Segment Start: Available data

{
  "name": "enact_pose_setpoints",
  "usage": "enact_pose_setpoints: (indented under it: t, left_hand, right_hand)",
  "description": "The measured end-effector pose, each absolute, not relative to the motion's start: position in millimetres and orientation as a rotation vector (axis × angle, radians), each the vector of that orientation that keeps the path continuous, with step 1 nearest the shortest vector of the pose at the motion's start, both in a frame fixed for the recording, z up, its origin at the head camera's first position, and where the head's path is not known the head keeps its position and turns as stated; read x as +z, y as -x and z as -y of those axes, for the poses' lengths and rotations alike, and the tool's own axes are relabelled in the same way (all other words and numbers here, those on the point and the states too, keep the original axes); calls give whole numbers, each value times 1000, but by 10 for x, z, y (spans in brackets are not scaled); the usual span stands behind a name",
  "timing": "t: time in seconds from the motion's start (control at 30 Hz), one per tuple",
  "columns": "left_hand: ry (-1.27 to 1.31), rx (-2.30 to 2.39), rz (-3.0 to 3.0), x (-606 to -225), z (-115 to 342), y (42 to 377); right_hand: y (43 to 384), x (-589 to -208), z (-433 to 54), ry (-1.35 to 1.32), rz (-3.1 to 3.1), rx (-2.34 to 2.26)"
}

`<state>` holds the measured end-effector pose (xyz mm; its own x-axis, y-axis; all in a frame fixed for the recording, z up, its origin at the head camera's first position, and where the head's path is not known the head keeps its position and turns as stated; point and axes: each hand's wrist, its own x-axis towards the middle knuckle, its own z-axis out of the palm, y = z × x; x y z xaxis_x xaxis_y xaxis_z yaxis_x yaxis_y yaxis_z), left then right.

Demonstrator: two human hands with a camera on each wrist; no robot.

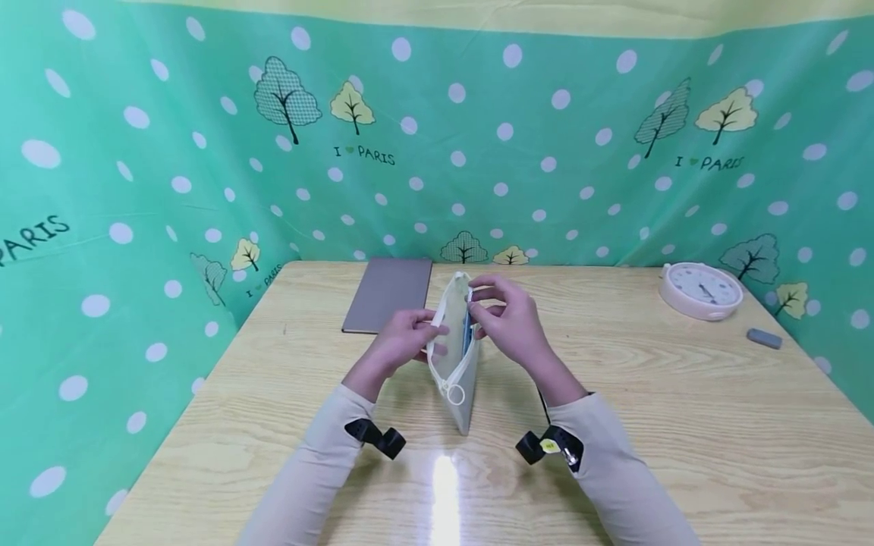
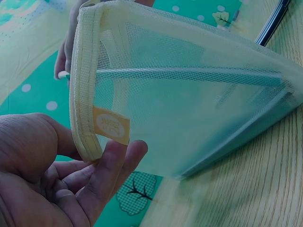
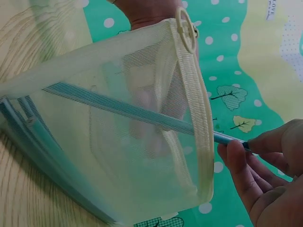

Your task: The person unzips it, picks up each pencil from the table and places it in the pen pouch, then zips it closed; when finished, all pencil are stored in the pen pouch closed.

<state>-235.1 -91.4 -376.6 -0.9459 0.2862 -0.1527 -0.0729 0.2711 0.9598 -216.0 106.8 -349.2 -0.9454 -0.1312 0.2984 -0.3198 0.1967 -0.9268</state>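
Observation:
A cream mesh zipper pouch [image 1: 452,364] stands upright on the table with its mouth spread wide. My left hand [image 1: 408,334] grips the rim on its left side, beside a small yellow label [image 2: 111,124] in the left wrist view. Between the thumb and fingers of my right hand [image 1: 507,315] is the upper end of a slim blue pen-like stick [image 3: 227,138]. Most of that stick slants down inside the pouch, showing through the mesh. More blue slim items [image 3: 40,118] lie at the pouch's bottom, blurred by the mesh. A zipper ring [image 1: 455,393] hangs at the near end.
A grey notebook [image 1: 392,292] lies flat behind my left hand. At the far right are a round pink-and-white clock [image 1: 701,290] and a small grey eraser-like block [image 1: 764,338]. A green patterned cloth [image 1: 505,152] hangs behind the wooden table [image 1: 655,425].

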Motion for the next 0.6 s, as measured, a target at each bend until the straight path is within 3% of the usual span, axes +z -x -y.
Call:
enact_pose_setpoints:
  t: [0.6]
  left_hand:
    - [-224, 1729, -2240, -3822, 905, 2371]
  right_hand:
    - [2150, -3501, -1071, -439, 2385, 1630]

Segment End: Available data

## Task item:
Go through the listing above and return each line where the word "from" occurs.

## Answer for this exercise:
  "timing": "t: time in seconds from the motion's start (control at 30 Hz), one per tuple",
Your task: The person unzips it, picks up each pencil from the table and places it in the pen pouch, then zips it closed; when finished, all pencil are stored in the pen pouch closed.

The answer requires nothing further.